| TASK DIRECTIONS |
The data that follows is to be copied exactly, with each image removed.

····················

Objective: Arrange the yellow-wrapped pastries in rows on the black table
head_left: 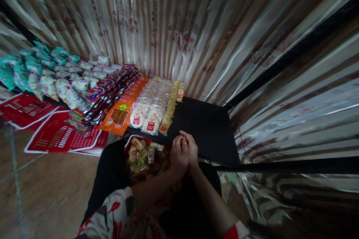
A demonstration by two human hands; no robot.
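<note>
My left hand (178, 154) and my right hand (192, 148) are pressed against each other at the front edge of the black shelf (207, 123). The fingers of both are curled closed, and whatever may be between them is hidden. Below and left of them, a red basket (126, 142) sits between my legs, holding small yellow-wrapped snacks (142, 154). On the shelf, just left of my hands, a row of similar yellow-wrapped snacks (167, 117) runs from front to back. Behind that row's far end lies a short second one (180, 92).
Left along the shelf lie clear packs of round white crackers (151, 122), an orange bag (115, 118), dark red packets (108, 89), white packets (68, 91) and green packets (21, 74). Red baskets (60, 130) lie on the floor. A striped curtain (179, 22) hangs behind.
</note>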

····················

| PROBLEM SOLUTION |
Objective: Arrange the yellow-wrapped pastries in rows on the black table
head_left: 
A demonstration by two human hands; no robot.
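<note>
My left hand (178, 154) and my right hand (192, 148) are pressed against each other at the front edge of the black shelf (207, 123). The fingers of both are curled closed, and whatever may be between them is hidden. Below and left of them, a red basket (126, 142) sits between my legs, holding small yellow-wrapped snacks (142, 154). On the shelf, just left of my hands, a row of similar yellow-wrapped snacks (167, 117) runs from front to back. Behind that row's far end lies a short second one (180, 92).
Left along the shelf lie clear packs of round white crackers (151, 122), an orange bag (115, 118), dark red packets (108, 89), white packets (68, 91) and green packets (21, 74). Red baskets (60, 130) lie on the floor. A striped curtain (179, 22) hangs behind.
</note>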

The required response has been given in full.